Les résultats de l’étude acoustique obtenus à partir des mesures d’un ensemble de paramètres temporels et non temporels montrent que :

a. La durée (de l’occlusion pour les occlusives) est le paramètre principal qui permet de distinguer les simples des géminées. Ce paramètre est présent pour toutes les consonnes et dans toutes les positions. Nous avons montré en nous basant sur des mesures de débit d’air oral que ce paramètre permet de distinguer acoustiquement les occlusives simples et les géminées sourdes en position initiale absolue aussi, même si cette différence n’est pas perçue.

b. La durée du VOT ne permet pas de distinguer les occlusives sourdes simples de leurs contreparties géminées. Les occlusives sonores géminées, selon les positions et les locuteurs, présentent parfois des durées de VOT significativement plus longues que celle de leurs contreparties simples. Cet allongement du VOT dû au dévoisement qui les affecte et donc indirectement à leurs durées d’occlusion plus longues.

c. La voyelle tend à s’abréger quand elle précède une consonne géminée, plus particulièrement une occlusive géminée. La voyelle s’abrège aussi devant les fricatives mais des variations ont été observées selon les locuteurs. L’aspect simple ou géminé des obstruantes n’a aucun effet sur la durée de la voyelle suivante.

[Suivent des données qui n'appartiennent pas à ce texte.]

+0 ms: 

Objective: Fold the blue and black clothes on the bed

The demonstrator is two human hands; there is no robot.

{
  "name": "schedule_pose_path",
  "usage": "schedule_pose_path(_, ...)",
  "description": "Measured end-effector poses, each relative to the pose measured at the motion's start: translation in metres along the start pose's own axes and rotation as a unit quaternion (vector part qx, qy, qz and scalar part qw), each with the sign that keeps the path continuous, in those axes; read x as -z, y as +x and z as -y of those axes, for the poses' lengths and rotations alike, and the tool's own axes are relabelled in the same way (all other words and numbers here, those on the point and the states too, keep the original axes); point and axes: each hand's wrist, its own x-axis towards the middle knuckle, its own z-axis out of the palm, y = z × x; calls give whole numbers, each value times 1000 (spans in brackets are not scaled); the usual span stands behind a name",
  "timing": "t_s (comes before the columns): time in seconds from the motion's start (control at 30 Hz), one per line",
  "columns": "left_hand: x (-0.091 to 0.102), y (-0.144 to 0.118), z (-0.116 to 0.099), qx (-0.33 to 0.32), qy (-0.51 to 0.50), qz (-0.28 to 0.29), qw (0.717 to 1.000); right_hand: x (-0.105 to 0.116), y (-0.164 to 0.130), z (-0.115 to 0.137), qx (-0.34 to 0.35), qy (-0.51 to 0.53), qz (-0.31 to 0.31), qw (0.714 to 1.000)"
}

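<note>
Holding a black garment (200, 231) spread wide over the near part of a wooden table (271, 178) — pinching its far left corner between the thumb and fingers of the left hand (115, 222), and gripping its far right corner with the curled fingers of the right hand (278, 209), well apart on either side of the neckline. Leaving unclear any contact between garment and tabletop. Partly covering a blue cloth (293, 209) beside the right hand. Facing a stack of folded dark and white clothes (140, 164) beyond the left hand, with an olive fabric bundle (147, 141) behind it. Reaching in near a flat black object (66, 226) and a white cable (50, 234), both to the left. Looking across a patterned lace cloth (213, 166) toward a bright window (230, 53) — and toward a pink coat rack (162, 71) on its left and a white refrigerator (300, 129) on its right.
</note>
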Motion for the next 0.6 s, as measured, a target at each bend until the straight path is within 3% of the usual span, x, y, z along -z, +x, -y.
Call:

d. Aucun paramètre acoustique non temporel n’indique une différence systématique entre les simples et les géminées, même si nous avons observé une tendance pour les occlusives simples à se produire parfois avec une occlusion incomplète et parfois sans burst, principalement pour les simples sonores. Toutes les occlusives géminées sont par contre produites avec une occlusion complète et un burst très clair. Nous avons considéré ces deux aspects comme une manifestation d’une articulation forte caractérisant ces segments, par opposition aux simples réalisées avec une articulation moins forte. Le dévoisement partiel affecte certaines géminées, mais son importance varie selon les locuteurs, les lieux d’articulation et le contexte. Nous avons attribué ce dévoisement partiel à l’augmentation de la pression intraorale concomitante à l’augmentation de la durée de l’occlusion des géminées sonores. Par ailleurs, la gémination n’a aucun effet sur les valeurs formantiques des voyelles adjacentes. Des différences significatives ont été observées en comparant les valeurs formantiques des voyelles selon les différentes places d’articulation des consonnes adjacentes.

e. Aucune différence de durée n’a été observée entre les géminées tautomorphémiques, les géminées issues d’une concaténation et celles qui résultent d’une assimilation complète. La durée de la voyelle précédente est aussi identique sauf pour un locuteur qui réalise la voyelle devant les géminées issues d’une concaténation avec une durée significativement plus longue. La durée de cette voyelle est presque la même que celle qui précède les segments simples.

Nous allons lors des deux chapitres suivants (3 et 4) analyser les caractéristiques glottales des segments simples et géminés. L’objectif est de déterminer si les géminées et les simples sont produites avec des ajustements glottaux différents et de préciser, le cas échéant, les mécanismes qui peuvent rendre compte de ces différences. Les implications de nos analyses phonétiques sur la représentation phonologique des géminées seront traitées dans le chapitre (5).